* Aim of the task
Repeat nothing but the lines below running from the one containing "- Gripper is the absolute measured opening" to the one containing "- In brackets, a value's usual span". Keep both end lines.

Records from a data collection:
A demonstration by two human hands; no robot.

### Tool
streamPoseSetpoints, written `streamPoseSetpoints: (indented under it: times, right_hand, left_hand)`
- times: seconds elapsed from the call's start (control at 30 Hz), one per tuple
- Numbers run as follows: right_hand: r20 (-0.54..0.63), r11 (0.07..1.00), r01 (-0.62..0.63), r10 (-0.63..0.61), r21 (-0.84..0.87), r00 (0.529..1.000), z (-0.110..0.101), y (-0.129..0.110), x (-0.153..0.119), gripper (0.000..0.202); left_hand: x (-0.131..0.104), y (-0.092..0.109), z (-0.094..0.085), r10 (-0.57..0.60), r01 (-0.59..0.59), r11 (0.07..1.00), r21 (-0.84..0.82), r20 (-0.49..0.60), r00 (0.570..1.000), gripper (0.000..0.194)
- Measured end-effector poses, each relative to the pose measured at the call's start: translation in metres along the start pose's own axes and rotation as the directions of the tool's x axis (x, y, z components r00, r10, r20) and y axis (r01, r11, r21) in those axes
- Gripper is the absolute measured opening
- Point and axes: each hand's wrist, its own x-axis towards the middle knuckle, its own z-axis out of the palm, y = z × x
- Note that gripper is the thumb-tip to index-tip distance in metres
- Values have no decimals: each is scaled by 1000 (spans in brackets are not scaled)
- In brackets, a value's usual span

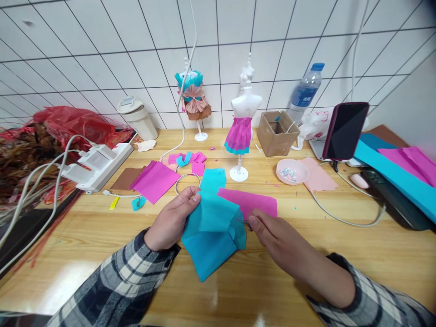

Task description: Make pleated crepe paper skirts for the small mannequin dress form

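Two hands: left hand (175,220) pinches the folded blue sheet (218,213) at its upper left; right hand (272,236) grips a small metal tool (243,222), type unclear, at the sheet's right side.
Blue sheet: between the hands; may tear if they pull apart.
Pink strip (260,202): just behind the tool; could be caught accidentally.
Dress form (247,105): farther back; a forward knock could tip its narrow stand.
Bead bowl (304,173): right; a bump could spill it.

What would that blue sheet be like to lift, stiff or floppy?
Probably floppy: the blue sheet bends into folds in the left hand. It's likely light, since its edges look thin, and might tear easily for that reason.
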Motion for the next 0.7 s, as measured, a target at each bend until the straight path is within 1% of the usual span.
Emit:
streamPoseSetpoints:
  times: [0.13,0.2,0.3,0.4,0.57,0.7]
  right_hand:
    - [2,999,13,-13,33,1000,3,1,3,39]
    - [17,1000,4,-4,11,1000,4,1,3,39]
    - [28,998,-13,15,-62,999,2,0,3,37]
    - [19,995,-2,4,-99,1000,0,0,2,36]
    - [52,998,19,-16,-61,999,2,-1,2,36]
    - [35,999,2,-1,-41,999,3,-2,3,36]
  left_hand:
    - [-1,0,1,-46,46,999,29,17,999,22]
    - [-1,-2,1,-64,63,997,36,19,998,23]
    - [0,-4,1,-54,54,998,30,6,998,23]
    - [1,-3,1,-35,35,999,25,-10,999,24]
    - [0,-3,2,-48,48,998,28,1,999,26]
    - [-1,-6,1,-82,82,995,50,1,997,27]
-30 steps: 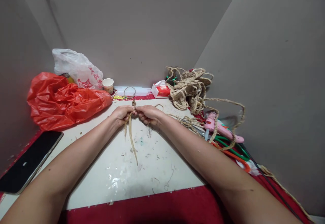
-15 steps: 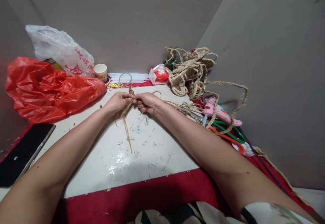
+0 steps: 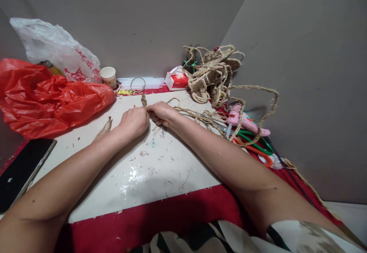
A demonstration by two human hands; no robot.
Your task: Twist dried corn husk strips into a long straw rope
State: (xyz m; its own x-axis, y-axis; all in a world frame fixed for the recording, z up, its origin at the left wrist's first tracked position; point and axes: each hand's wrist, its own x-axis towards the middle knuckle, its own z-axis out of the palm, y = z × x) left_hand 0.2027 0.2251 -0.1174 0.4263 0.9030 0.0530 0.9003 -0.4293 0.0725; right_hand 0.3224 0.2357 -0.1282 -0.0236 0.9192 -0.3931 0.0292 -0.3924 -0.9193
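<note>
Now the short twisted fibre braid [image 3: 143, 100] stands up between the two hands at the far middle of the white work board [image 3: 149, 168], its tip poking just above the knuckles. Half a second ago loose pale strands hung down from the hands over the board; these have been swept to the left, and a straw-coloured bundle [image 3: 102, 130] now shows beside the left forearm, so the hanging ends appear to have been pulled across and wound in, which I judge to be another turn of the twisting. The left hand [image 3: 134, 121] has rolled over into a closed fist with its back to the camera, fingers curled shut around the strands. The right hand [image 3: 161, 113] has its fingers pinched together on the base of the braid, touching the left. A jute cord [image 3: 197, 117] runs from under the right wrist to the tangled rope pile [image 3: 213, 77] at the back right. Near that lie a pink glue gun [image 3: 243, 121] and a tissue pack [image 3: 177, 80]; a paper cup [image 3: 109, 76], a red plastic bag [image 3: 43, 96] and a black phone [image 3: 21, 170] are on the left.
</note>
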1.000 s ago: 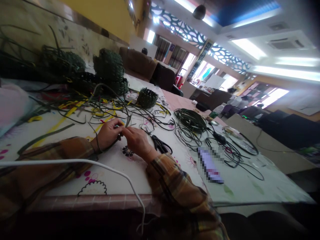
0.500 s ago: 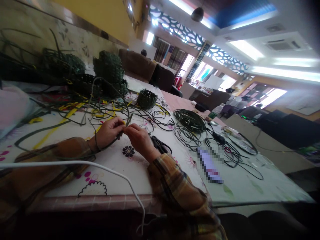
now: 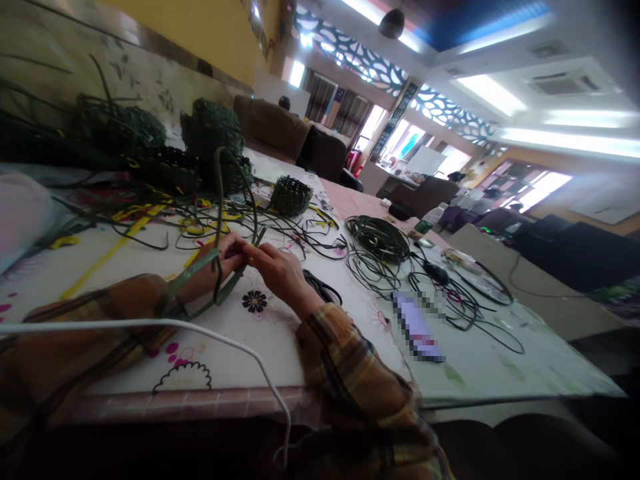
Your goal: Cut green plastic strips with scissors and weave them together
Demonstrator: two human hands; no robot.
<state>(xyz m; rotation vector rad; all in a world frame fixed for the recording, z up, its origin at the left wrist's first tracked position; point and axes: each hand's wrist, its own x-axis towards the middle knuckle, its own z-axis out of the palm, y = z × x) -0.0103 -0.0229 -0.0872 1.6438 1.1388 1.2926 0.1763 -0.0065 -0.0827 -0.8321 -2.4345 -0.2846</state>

* Answer to this exercise
- Gripper is the absolute measured opening
- Point and axes: each hand's wrist, its own x-axis towards the middle knuckle, its own z-axis out of the palm, y = z × x
- Note that gripper is the thumb-tip to index-tip distance in metres
- Values have no decimals: each is scaled by 1000 (spans in brackets are not scaled)
- In brackets, a value's usual span

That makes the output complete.